Work item. Every line of the data below that holds the string "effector" needs to be reported.

[Excerpts from a dataset]
================

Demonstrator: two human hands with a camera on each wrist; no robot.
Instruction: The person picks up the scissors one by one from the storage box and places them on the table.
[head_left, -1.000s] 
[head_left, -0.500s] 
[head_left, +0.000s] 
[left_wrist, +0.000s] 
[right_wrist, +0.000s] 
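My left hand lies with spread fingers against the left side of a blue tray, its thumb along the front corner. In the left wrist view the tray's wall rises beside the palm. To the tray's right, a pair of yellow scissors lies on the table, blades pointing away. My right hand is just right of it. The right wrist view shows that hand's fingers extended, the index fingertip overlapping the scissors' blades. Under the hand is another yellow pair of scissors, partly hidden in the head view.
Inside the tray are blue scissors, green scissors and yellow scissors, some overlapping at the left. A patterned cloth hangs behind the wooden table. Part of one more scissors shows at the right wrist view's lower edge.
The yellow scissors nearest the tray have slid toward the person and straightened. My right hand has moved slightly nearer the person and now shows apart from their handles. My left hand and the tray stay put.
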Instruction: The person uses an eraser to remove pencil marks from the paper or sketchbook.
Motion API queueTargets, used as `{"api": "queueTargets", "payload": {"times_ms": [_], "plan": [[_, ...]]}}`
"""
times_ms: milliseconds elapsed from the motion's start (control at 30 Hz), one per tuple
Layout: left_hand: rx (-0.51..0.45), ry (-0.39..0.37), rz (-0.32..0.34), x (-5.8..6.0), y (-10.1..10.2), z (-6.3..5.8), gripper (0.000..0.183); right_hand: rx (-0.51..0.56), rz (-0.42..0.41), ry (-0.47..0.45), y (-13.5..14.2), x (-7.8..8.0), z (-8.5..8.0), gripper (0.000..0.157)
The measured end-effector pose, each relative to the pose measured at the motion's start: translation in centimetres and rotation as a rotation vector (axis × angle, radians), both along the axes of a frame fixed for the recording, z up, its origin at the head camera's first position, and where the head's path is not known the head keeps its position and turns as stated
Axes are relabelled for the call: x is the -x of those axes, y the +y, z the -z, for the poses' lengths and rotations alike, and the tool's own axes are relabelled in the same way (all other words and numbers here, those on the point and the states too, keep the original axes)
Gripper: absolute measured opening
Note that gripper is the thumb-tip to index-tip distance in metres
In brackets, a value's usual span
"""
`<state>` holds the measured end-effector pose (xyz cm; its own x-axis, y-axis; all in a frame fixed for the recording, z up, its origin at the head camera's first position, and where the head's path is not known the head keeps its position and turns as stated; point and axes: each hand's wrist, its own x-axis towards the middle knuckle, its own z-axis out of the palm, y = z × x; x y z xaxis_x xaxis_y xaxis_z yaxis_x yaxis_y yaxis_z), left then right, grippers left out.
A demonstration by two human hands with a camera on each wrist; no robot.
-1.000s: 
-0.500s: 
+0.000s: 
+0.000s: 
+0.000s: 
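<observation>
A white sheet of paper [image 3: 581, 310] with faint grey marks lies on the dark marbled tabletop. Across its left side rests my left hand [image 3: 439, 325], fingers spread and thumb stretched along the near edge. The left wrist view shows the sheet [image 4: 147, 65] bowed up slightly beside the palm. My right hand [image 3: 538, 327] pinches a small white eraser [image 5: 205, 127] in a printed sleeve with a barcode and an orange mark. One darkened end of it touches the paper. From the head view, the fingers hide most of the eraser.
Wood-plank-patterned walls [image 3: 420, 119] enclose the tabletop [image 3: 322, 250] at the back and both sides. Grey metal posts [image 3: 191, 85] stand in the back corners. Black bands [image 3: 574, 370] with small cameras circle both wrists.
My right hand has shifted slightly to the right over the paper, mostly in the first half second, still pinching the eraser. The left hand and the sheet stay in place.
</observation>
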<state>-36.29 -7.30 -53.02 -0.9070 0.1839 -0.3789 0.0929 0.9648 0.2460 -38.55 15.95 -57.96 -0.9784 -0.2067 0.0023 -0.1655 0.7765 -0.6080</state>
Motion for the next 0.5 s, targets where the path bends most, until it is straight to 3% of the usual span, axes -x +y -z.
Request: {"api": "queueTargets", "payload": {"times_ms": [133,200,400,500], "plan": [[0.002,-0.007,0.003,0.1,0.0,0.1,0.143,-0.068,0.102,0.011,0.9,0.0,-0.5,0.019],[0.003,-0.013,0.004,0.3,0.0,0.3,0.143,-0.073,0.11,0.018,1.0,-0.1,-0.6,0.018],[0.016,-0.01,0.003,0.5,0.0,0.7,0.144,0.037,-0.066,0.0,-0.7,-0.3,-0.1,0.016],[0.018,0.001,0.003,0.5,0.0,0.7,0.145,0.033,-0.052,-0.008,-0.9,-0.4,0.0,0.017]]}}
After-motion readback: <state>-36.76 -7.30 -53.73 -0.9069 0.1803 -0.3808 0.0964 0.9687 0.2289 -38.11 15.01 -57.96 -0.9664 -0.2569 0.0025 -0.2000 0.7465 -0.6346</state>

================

Exercise response.
The measured end-effector pose, each relative to the pose measured at the motion's start: translation in centimetres and rotation as a rotation vector (axis × angle, radians), both along the axes of a frame fixed for the recording, z up, its origin at the head camera's first position, and where the head's path is not known the head keeps its position and turns as stated
`<state>` holds the measured end-effector pose (xyz cm; its own x-axis, y-axis; all in a frame fixed for the recording, z up, its origin at the head camera's first position, and where the head's path is not known the head keeps its position and turns as stated; point and axes: each hand's wrist, its own x-axis towards the middle knuckle, its own z-axis out of the palm, y = z × x; x y z xaxis_x xaxis_y xaxis_z yaxis_x yaxis_y yaxis_z), left then right, grippers left out.

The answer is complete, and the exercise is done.